* Task requirements *
If a line contains "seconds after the", it is the last one to write out; begin with the first line of the records and copy each exactly.

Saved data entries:
--------------------

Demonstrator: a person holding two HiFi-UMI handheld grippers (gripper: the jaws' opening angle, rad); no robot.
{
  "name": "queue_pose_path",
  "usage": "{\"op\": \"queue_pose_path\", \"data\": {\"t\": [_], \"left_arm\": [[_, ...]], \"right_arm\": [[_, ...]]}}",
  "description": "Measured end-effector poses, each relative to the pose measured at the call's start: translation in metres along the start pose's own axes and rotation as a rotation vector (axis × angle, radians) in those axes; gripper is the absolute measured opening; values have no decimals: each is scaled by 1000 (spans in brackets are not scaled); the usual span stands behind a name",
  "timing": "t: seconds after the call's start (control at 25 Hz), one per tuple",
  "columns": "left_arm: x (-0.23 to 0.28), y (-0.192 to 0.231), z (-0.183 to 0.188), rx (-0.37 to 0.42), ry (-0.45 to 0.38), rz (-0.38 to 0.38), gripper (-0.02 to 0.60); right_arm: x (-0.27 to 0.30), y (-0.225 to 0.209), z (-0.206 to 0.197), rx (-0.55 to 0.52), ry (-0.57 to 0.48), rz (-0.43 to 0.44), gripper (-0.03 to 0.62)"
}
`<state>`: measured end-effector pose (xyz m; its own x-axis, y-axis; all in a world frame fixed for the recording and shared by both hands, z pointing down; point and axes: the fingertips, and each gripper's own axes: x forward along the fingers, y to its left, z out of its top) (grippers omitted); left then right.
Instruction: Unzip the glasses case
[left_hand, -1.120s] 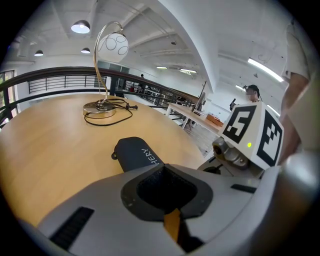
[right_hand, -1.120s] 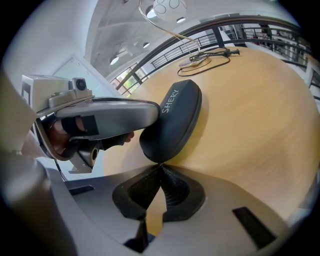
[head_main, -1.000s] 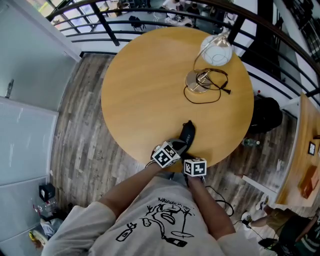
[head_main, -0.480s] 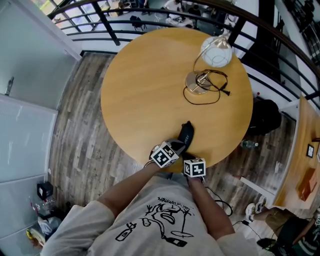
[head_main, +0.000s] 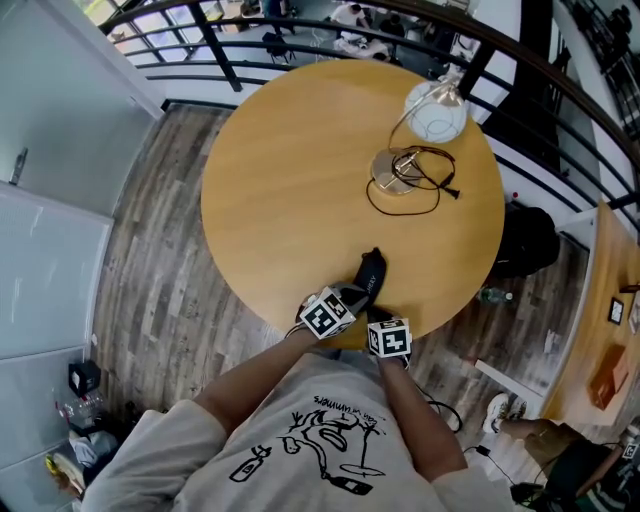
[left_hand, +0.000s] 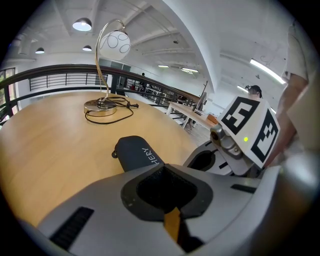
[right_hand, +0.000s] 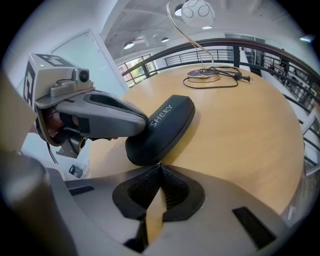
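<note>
A black glasses case (head_main: 372, 268) printed SHERY lies on the round wooden table (head_main: 280, 180), close to the near edge. My left gripper (head_main: 350, 298) is shut, its tips (left_hand: 162, 169) meeting at the case's (left_hand: 134, 152) near end, which they hide. In the right gripper view the left gripper's finger (right_hand: 142, 122) rests on the case's (right_hand: 165, 127) left side. My right gripper (right_hand: 160, 166) is shut at the case's near tip, with a small metal zipper pull pinched between its tips. It sits just right of the left one (head_main: 372, 312).
A desk lamp with a white globe shade (head_main: 432, 105) and a round metal base (head_main: 393, 168) stands at the table's far right, its black cable (head_main: 405, 195) looped beside it. A dark railing (head_main: 300, 25) runs behind the table. The table edge lies right under both grippers.
</note>
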<state>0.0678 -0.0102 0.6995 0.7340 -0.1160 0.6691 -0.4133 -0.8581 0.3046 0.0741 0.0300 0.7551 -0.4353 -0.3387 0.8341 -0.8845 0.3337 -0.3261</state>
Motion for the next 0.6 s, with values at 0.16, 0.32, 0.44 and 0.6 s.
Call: {"op": "queue_pose_path", "data": {"t": [0.16,0.32,0.44,0.6], "left_arm": [[2,1,-2,0,0,-3,8],[3,1,-2,3,-5,-8,6],[1,1,-1,1,5,-13,8],[0,-1,-1,-2,9,-11,6]], "right_arm": [[0,-7,4,-24,6,-15,23],[0,-11,7,-44,13,-19,23],[0,-15,11,-61,19,-25,23],[-1,-21,15,-96,26,-33,23]]}}
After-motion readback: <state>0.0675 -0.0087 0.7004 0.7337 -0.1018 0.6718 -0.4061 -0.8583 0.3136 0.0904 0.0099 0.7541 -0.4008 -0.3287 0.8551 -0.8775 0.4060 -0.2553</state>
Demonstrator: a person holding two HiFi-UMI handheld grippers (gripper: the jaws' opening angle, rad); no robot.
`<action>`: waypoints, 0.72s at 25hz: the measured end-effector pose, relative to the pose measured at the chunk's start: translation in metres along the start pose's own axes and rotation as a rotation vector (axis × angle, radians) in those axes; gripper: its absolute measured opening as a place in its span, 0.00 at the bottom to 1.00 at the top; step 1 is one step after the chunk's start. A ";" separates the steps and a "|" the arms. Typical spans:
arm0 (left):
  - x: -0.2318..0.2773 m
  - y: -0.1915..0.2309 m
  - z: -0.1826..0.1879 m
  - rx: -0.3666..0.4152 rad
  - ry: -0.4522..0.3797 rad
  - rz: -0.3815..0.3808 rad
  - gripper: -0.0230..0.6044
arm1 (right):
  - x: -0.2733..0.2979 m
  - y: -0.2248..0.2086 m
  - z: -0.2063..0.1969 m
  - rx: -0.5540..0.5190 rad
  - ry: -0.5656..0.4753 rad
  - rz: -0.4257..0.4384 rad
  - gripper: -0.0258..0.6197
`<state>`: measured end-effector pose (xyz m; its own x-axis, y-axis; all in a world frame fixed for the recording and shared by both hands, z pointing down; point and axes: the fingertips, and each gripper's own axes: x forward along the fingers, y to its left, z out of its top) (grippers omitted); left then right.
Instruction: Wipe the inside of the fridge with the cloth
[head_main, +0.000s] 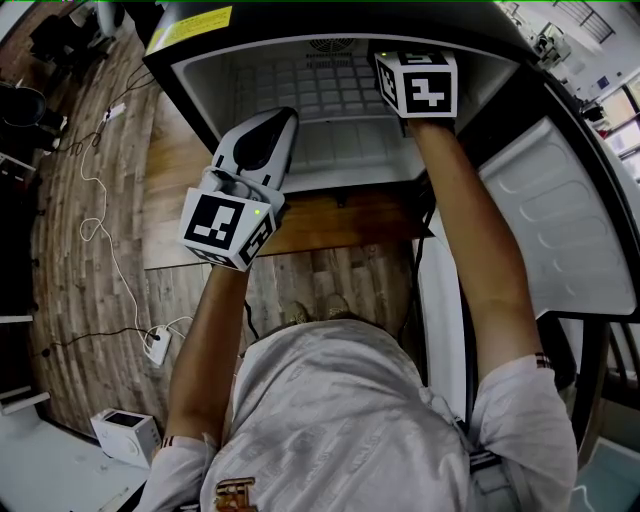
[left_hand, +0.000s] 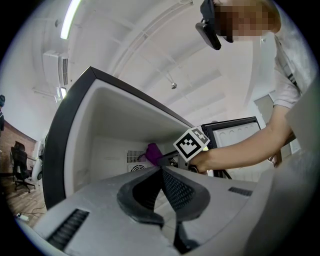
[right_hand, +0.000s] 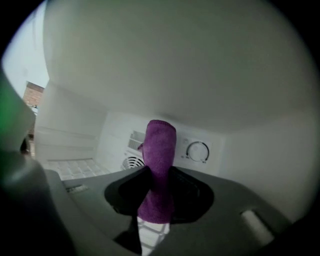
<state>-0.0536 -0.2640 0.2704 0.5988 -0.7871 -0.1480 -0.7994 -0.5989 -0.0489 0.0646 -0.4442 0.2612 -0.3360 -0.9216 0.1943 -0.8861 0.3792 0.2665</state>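
- Cloth (right_hand: 160, 140) pinched tight in right gripper (right_hand: 158, 172) fingers, deep inside the fridge (head_main: 340, 150), under its ceiling.
- Left gripper (left_hand: 161, 169) hovers at the opening, fingers together, empty.
- Wiping looks early; most surfaces remain.

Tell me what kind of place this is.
Probably a lab or office workspace: an open mini fridge, a wood floor with a loose cable trailing across it, office chairs at the side.

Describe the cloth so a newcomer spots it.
Inside the open white fridge, the right tool is shut on a purple fuzzy cloth sticking up between its jaws. It is the only coloured thing there; the round dial and vent grille behind it are white.
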 end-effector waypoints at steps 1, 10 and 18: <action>0.000 0.000 0.000 0.000 -0.001 0.000 0.04 | -0.003 0.005 0.003 -0.003 -0.010 0.014 0.22; -0.006 0.000 0.004 -0.002 -0.011 -0.005 0.04 | -0.042 0.063 0.017 -0.014 -0.076 0.158 0.22; -0.013 0.003 0.007 -0.016 -0.024 0.000 0.04 | -0.087 0.105 0.018 0.053 -0.123 0.282 0.22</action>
<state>-0.0646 -0.2545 0.2653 0.5971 -0.7836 -0.1715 -0.7984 -0.6012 -0.0333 -0.0047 -0.3261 0.2550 -0.6038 -0.7853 0.1370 -0.7671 0.6192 0.1681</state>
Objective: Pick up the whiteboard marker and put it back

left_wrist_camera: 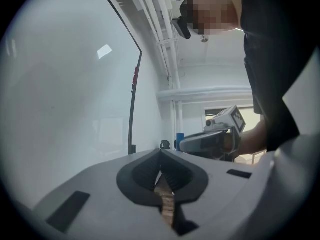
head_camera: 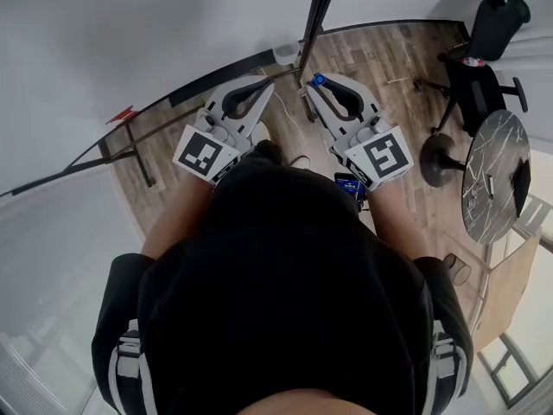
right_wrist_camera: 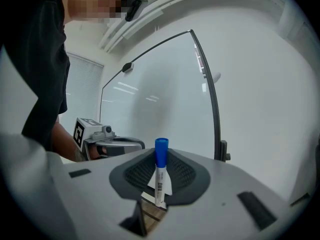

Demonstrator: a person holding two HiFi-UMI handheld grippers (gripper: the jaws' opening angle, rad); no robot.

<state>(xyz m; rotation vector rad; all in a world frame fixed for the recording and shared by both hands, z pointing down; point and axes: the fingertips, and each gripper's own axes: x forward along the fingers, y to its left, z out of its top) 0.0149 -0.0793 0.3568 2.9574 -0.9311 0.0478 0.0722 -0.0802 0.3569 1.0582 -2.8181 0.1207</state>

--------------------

* Exercise response *
Demonstrator: a person holding two HiFi-UMI handheld grippers (gripper: the jaws' opening angle, rad); no robot.
{
  "name": "queue_pose_path",
  "usage": "{\"op\": \"queue_pose_path\", \"data\": {\"t\": [_], \"left_arm\": [[_, ...]], \"right_arm\": [[_, ...]]}}",
  "description": "Measured end-effector poses, each relative to the pose measured at the call's start: translation in metres along the start pose's own axes and rotation as a rotation vector (axis × angle, radians) in those axes; gripper is the absolute measured opening; values have no decimals: each is scaled by 1000 (spans in brackets are not scaled); the usual span stands behind a name",
  "timing": "t: seconds after the call's start (control at 25 Hz), one per tuple",

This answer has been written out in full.